*** Opening Supplied information ***
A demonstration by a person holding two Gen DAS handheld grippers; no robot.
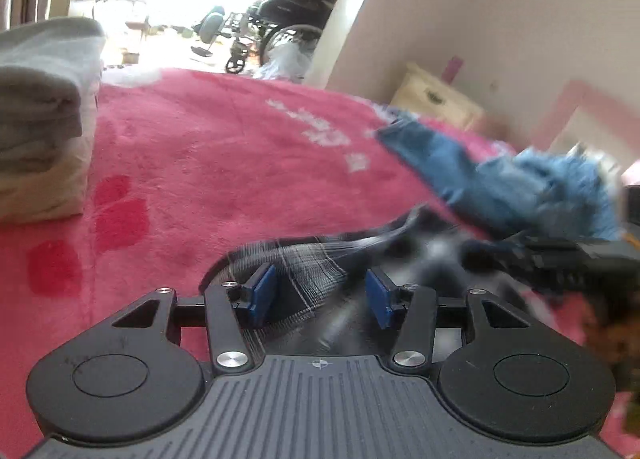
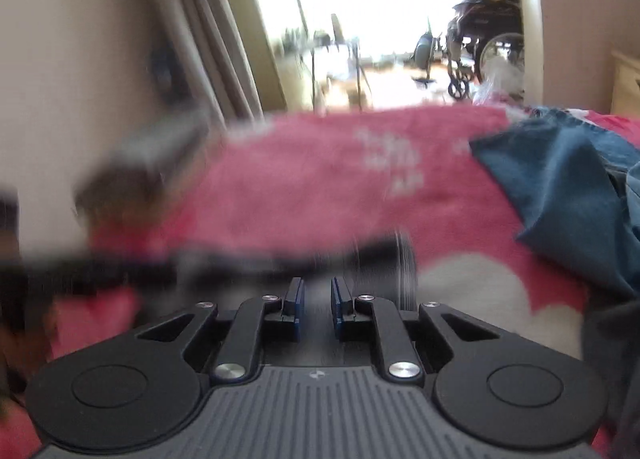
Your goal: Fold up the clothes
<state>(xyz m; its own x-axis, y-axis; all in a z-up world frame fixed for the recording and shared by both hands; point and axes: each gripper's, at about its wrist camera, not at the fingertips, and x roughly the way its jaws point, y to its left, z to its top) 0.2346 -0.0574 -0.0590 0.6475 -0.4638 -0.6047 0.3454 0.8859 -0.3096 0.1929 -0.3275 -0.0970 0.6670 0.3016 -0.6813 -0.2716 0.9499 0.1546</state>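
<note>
On a pink bed, the left gripper stands released over a dark plaid garment; the right gripper pinches it — a thin grip that could slip.

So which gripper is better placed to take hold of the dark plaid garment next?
Probably the left. The left gripper has open jaws with the dark plaid garment lying right between its pads. The right gripper has jaws nearly shut, and blur hides whether any cloth sits between them.
</note>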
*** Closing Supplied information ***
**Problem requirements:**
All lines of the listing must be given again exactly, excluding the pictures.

**Answer below:**
A demonstration by a person holding two Gen DAS handheld grippers; no robot.
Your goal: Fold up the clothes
<state>(xyz m; its own x-axis, y-axis; all in a z-up world frame fixed for the recording and shared by both hands; point and axes: each gripper's, at about its wrist camera, not at the fingertips, and x roughly the way its jaws point, y to its left, z to its top) 0.2346 -0.0574 -0.0590 0.6475 -0.4638 -0.6047 0.3454 0.8859 -0.3096 0.1929 -0.3275 -0.0970 0.6670 0.3016 -0.6813 -0.2716 0.9499 0.1546</state>
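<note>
On a pink bed, the left gripper stands released over a dark plaid garment; the right gripper pinches it — a thin grip that could slip.

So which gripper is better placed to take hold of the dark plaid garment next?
Probably the left. The left gripper has open jaws with the dark plaid garment lying right between its pads. The right gripper has jaws nearly shut, and blur hides whether any cloth sits between them.
</note>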

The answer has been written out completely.